The first thing we did when we got there was take a 90-minute boat ride to our rainforest lodge. We cruised up the Tambopata River, which is a tributary to the Amazon. It goes for 5,000 kilometers until it meets the Amazon.
On our ride over, we saw some nice wildlife, like the capybara, which is the largest rodent on earth and is the size of a dog. We also saw a huge tree filled with lots of monkeys. Besides mammals, we also saw lots of birds, like macaws and toucans.
The next day we had a "late" start (7:30am wakeup instead of 5:00am) because it was one of only a few days a year where it gets cold and really rainy. Around 8:30 we left to go to the lake where we were searching for giant river otters ... we didn't find them though. They were probably hiding from the cold. After being on the lake for about 30 minutes, our guide pulled out some fishing rods, made out of sticks and after he baited them with some meat, the piranha fishing began! The fish were nibbling right away, but it took a little while before Grace and Dewey caught one. Everyone was so excited to see a piranha up close and our guide showed us all its teeth. The second we threw it back in the water, someone else pulled out another one.

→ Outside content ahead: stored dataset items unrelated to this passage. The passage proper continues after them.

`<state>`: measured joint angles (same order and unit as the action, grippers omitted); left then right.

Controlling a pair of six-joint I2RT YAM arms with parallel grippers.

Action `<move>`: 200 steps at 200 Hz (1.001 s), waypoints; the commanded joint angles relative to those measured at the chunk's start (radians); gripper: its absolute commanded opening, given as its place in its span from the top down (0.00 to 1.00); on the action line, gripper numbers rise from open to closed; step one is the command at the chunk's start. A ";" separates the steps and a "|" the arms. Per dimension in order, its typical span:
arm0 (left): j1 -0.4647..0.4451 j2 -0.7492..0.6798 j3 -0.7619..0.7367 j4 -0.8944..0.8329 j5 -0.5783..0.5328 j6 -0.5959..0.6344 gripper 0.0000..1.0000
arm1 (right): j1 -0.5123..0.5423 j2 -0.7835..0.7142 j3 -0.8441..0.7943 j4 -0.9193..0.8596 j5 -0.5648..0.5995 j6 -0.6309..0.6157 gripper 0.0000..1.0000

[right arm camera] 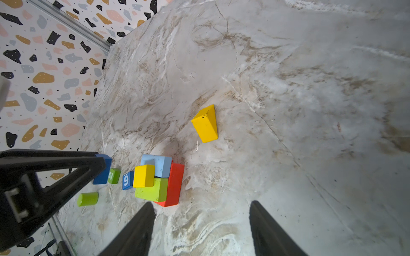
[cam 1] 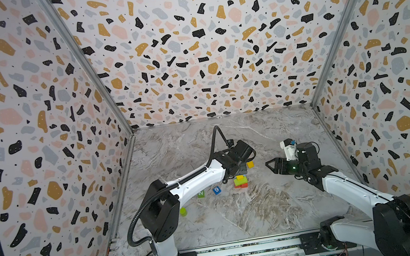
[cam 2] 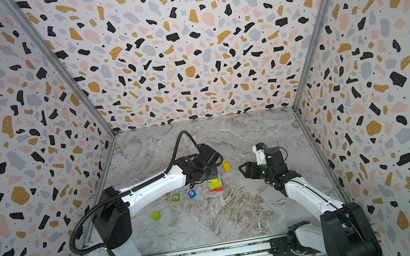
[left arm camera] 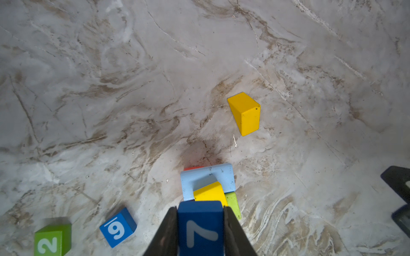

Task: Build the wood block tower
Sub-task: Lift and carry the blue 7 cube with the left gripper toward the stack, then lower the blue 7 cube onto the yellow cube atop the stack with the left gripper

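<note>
Step in hand: judged to be the placing of the dark blue cube numbered 7 (left arm camera: 200,232) on the wood block tower (right arm camera: 159,180).
Left jaws: the left gripper (left arm camera: 200,208) is clamped on two opposite side faces of the dark blue cube numbered 7, with the numeral face toward the wrist camera.
Right jaws: the right gripper (right arm camera: 202,205) stands wide apart and empty, near the tower on the robot's right, touching nothing.
Tower as built: red bricks (right arm camera: 175,186) lie on the bench (left arm camera: 111,88). A lime slab (right arm camera: 152,191) and a light blue slab (right arm camera: 162,165) lie side by side on them. A yellow cube (right arm camera: 144,176) sits on top, straddling both slabs and turned a little askew.
Held cube relative to tower: it is raised clear and touches nothing. In the left wrist view the yellow cube shows just past its leading edge, so it appears near the tower but not yet centred.
Loose blocks: a second yellow block (left arm camera: 245,114), blue cube 9 (left arm camera: 117,228), green cube 2 (left arm camera: 52,240) and a lime cylinder (cam 1: 183,211) all lie apart from the tower.
Doing it well: the held cube should probably be centred over the yellow cube, squared to its faces and lowered straight down. The jaws should part only once it rests, then rise vertically.
Risk: the top footing is small and skewed, so a sideways nudge would likely shift or topple it.
</note>
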<state>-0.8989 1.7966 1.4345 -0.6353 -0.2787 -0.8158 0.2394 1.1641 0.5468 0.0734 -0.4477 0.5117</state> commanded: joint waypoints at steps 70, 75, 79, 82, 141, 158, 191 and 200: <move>-0.020 0.039 0.004 0.023 -0.026 -0.112 0.71 | -0.004 -0.053 -0.023 0.019 -0.042 0.014 0.30; -0.021 0.043 0.005 0.023 -0.028 -0.115 0.71 | -0.003 -0.054 -0.023 0.020 -0.046 0.015 0.30; -0.022 0.045 0.004 0.025 -0.028 -0.119 0.71 | -0.003 -0.055 -0.024 0.019 -0.047 0.014 0.30; -0.024 0.046 0.005 0.025 -0.029 -0.121 0.71 | -0.003 -0.055 -0.024 0.020 -0.048 0.014 0.30; -0.028 0.060 0.001 0.029 -0.039 -0.141 0.71 | -0.003 -0.063 -0.030 0.028 -0.053 0.023 0.29; -0.032 0.064 0.002 0.030 -0.040 -0.146 0.71 | -0.004 -0.060 -0.029 0.031 -0.058 0.022 0.29; -0.040 0.082 0.006 0.037 -0.041 -0.154 0.71 | -0.004 -0.063 -0.033 0.032 -0.059 0.024 0.29; -0.041 0.087 0.009 0.036 -0.042 -0.154 0.71 | -0.005 -0.064 -0.033 0.031 -0.059 0.023 0.29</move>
<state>-0.9310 1.8580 1.4342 -0.6155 -0.2985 -0.9581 0.2394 1.1244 0.5213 0.0898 -0.4976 0.5312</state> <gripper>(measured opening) 0.290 0.708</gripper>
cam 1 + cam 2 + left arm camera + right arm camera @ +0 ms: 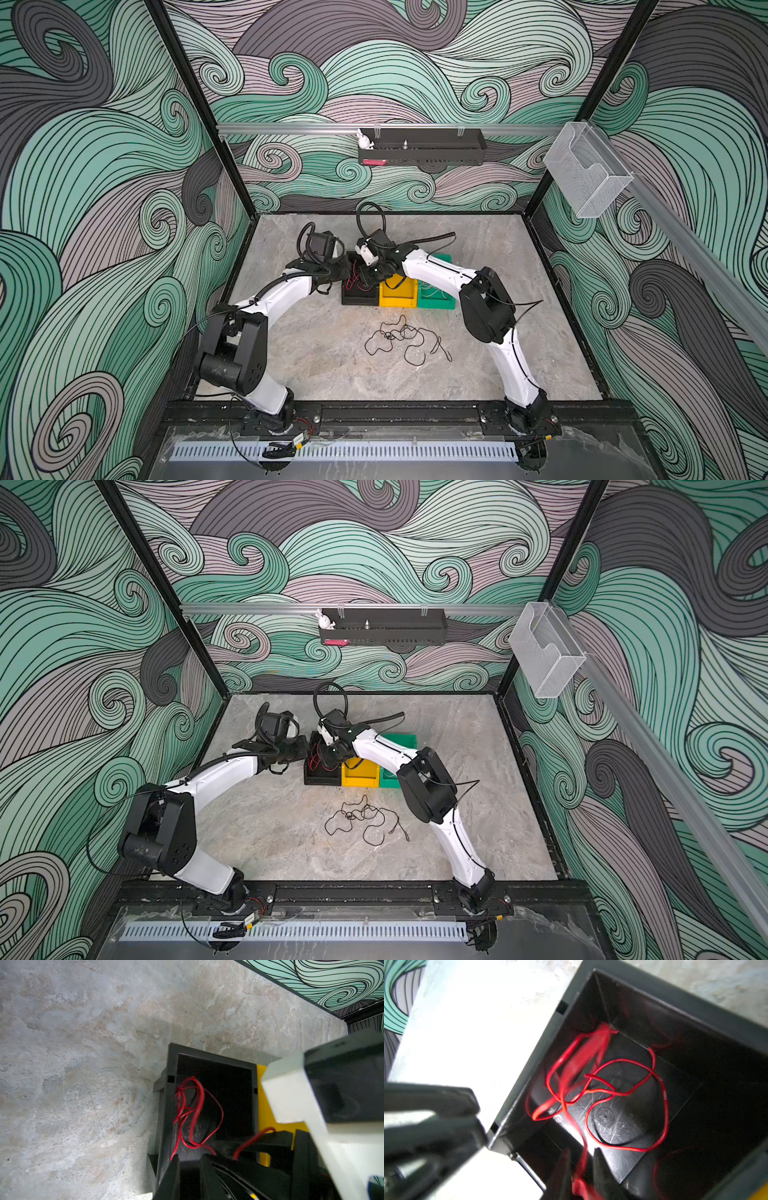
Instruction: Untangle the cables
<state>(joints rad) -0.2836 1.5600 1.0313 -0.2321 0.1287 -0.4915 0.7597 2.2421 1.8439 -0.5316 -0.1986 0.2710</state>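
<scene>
Red cable lay coiled in the black bin; only the top views showed dark cables tangled on the table. Right gripper gaped slightly around a red strand, left gripper narrowly apart.

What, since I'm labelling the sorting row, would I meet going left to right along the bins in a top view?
black bin → yellow bin → green bin
</scene>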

That afternoon we went to go see a shaman and he showed us his natural healing medicines. He also showed us how the locals use the rainforest plants and fruits for paint. At the end, we got to try some of the local medicines ... they didn't taste too hot.
On our last day, we woke up early and hiked to the clay lick to look for parrots and macaws. The birds come to the clay lick to help them digest their diet of fruits and leaves. Because of the cold weather, there weren't any birds there, so we left after only about a half hour. From there, we went to this thing called the canopy tower. It's a huge staircase with a platform on top that is 120 feet up in the air, so you get above the tops of the trees. From the top you can see the canopy below for as far as the eye can see.
The last rainforest activity we did was go to the place where the locals grow their fruits and vegetables. There we saw things like orange and lemon trees, and some exotic fruits, like starfruit and cocoa beans, which they use to make chocolate.
After the rainforest we headed back to Lima and said goodbye to the Hands-On Explorer group and the two teachers who won the contest. I look forward to seeing them again during some reunions that are already planned. So thank you everyone for letting us participate in such a wonderful expedition! Now we are off with just our parents for the final five weeks of this year-long adventure.